Exercise: Below are lines of data; restate word for word those running from the line containing "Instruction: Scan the" to the line containing "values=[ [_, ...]", inclusive, and no others.

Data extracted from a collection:
■ ■ ■ ■ ■ ■ ■

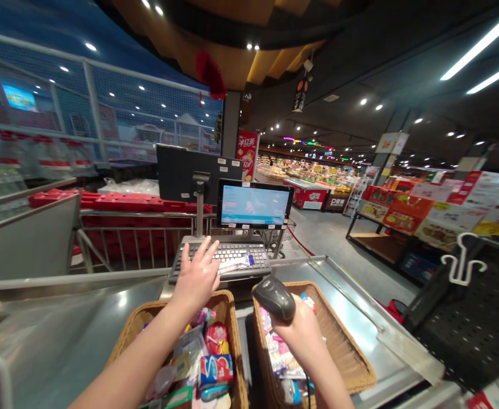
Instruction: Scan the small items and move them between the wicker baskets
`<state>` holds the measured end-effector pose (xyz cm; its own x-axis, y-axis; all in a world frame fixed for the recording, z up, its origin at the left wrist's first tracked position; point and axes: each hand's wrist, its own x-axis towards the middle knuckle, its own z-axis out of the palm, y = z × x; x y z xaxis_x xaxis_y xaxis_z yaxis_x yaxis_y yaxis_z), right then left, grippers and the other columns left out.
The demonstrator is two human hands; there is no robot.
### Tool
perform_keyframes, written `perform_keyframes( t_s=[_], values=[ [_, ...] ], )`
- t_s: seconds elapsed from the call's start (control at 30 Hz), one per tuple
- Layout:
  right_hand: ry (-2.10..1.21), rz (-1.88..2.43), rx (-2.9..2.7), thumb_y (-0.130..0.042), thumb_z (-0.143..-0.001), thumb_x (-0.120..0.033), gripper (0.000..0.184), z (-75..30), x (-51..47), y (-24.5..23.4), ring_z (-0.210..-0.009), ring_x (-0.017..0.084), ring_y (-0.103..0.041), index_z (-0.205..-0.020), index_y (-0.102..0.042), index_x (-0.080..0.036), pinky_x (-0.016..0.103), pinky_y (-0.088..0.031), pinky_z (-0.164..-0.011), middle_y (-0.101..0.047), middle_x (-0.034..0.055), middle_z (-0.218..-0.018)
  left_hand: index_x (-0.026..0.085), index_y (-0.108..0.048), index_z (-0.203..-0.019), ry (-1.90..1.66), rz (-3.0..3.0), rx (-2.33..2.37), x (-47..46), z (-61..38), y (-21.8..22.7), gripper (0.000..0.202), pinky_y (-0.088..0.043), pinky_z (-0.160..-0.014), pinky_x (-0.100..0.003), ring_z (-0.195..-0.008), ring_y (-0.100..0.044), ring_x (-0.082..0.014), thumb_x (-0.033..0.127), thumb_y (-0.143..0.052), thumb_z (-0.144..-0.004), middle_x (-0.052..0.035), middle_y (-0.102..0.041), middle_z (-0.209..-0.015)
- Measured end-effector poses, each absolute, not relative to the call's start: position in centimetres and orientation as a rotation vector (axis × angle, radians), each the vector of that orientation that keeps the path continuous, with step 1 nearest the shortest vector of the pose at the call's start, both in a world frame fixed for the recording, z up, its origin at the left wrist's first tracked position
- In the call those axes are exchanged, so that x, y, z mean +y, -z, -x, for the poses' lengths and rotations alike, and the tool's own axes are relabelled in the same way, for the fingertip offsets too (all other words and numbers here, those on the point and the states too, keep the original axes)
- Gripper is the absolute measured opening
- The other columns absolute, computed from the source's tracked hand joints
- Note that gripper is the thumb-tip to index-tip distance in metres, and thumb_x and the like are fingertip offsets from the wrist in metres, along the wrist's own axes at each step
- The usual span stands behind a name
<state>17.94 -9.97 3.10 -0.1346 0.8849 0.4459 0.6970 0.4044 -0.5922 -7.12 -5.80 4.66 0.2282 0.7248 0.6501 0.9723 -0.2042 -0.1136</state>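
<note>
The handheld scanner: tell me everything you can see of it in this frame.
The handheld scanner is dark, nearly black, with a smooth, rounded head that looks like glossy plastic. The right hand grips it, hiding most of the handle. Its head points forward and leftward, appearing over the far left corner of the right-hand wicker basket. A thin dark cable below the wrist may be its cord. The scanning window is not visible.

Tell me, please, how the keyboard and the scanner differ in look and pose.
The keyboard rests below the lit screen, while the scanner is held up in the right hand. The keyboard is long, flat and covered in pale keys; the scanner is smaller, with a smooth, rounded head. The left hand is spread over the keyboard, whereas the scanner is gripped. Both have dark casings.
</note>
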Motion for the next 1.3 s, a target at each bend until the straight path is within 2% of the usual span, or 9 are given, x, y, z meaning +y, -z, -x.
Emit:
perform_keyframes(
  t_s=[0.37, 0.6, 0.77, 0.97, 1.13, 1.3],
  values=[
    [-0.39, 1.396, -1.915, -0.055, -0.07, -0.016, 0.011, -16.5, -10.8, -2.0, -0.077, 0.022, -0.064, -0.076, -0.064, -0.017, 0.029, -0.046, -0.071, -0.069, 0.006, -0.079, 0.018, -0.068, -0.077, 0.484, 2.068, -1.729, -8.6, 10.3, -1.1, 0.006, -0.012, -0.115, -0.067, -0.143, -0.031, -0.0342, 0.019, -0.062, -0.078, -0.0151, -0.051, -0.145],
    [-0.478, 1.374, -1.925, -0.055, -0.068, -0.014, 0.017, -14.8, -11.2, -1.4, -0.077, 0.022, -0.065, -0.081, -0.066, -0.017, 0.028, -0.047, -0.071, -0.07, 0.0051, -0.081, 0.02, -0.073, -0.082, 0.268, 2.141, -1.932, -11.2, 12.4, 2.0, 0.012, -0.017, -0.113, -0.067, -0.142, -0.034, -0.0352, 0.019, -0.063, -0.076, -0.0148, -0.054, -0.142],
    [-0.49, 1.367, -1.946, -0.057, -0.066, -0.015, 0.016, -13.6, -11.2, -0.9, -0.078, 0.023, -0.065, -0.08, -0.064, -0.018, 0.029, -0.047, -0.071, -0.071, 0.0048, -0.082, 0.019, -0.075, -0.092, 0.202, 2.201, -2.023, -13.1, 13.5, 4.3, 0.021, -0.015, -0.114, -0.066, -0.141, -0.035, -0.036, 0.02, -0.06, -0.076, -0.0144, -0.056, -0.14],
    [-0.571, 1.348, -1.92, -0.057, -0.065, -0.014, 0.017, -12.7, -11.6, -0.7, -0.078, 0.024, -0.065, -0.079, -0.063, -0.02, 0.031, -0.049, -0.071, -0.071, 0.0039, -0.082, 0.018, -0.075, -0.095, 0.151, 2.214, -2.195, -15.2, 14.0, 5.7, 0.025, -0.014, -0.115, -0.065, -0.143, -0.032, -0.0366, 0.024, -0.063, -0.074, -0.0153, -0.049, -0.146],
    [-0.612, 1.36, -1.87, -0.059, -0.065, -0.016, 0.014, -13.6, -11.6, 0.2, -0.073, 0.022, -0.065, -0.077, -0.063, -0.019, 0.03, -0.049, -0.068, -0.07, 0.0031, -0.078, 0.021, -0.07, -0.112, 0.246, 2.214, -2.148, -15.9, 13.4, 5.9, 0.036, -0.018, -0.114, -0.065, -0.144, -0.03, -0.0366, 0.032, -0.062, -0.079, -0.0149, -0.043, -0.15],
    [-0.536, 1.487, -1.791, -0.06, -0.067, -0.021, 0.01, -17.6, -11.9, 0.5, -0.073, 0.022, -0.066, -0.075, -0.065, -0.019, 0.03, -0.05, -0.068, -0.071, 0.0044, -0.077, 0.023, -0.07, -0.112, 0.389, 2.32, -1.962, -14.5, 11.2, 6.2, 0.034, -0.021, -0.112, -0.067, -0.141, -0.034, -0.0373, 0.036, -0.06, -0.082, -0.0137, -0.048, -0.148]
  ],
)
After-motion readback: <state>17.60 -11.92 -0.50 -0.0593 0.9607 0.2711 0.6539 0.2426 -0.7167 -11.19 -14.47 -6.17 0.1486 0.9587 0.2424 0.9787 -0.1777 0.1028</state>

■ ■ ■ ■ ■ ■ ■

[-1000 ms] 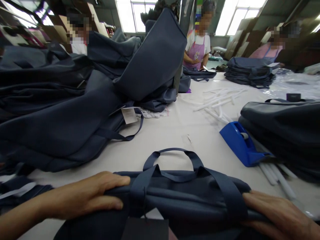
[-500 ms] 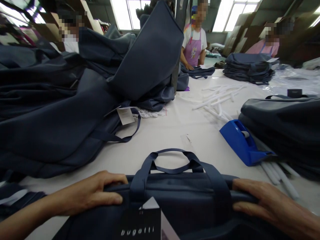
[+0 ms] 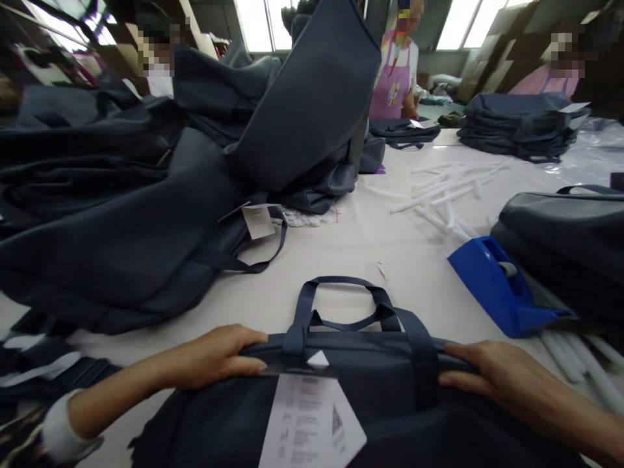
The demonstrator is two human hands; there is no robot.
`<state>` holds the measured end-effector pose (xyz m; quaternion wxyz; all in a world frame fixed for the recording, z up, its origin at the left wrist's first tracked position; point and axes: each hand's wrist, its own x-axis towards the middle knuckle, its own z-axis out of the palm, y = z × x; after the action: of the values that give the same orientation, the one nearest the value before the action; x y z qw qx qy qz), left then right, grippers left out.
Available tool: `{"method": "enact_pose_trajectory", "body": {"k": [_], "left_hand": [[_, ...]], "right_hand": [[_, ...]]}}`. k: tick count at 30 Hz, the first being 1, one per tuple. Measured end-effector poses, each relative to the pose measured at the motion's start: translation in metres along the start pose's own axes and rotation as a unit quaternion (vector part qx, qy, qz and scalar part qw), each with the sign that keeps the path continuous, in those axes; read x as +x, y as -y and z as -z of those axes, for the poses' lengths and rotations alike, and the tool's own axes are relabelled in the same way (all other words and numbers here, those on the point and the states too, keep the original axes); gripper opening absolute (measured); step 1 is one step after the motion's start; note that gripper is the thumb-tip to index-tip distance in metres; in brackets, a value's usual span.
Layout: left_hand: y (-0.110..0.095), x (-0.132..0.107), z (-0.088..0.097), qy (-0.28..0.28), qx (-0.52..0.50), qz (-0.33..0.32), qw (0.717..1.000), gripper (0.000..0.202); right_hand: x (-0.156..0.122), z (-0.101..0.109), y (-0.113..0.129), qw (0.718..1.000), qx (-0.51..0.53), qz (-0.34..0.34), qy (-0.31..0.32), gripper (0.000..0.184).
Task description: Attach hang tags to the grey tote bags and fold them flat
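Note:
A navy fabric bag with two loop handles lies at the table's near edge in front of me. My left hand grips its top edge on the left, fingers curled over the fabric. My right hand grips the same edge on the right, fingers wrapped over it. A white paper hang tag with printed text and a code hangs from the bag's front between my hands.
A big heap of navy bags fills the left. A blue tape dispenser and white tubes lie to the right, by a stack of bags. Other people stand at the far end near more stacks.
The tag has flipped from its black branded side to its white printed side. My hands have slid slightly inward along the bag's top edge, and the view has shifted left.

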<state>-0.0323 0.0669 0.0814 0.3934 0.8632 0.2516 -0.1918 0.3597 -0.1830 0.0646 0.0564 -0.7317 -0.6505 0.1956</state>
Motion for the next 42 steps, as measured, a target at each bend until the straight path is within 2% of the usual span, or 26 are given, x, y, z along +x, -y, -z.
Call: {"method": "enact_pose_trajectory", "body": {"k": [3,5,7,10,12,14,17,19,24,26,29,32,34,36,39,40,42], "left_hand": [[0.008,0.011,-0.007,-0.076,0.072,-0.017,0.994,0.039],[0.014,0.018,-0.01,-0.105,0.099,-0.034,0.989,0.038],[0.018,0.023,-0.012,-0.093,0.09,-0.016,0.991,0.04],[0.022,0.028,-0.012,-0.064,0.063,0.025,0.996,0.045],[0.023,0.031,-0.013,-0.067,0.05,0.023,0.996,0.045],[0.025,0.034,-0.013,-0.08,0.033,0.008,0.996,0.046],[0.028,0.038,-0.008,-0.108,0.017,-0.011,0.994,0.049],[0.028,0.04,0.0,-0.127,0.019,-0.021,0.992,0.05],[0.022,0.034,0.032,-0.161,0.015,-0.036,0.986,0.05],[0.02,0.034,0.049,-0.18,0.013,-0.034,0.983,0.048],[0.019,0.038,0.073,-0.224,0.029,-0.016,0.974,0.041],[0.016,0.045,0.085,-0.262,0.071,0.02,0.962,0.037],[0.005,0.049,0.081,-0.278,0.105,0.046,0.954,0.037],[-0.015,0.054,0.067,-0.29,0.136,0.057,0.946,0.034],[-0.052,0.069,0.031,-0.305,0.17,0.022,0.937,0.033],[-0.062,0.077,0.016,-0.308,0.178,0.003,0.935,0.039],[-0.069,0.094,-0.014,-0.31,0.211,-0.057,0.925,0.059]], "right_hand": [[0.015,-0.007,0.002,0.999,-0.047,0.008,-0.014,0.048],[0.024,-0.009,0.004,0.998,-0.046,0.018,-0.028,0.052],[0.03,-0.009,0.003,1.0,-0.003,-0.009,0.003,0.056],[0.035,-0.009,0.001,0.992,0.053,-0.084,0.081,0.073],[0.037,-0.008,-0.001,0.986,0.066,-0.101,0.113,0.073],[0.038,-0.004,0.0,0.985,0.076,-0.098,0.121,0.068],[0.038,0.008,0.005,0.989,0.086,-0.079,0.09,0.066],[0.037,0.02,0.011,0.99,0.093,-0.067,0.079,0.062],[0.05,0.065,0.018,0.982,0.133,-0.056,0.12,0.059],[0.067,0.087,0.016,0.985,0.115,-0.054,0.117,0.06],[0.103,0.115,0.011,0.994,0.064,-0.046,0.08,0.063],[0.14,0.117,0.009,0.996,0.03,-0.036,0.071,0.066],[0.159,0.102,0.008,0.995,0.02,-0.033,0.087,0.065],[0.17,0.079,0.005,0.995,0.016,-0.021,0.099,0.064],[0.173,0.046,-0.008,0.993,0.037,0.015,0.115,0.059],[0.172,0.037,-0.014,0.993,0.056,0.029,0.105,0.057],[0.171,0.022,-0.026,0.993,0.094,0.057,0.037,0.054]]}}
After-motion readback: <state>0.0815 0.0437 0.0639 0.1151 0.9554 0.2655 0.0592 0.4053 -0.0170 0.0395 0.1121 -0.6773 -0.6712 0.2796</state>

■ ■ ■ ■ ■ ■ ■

Expected answer:
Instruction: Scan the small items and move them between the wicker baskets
`<state>` holds the measured end-effector pose (xyz cm; its own x-axis, y-axis; all in a world frame fixed for the recording, z up, its origin at the left wrist's first tracked position; point and axes: each hand's wrist, its own x-axis towards the middle knuckle, its own z-axis out of the palm, y = z × x; x y z xaxis_x xaxis_y xaxis_z yaxis_x yaxis_y yaxis_z), right then left, grippers and the other columns left out.
The demonstrator is two human hands; there is no robot.
### Tool
perform_keyframes, written `perform_keyframes( t_s=[_], values=[ [_, ...] ], )`

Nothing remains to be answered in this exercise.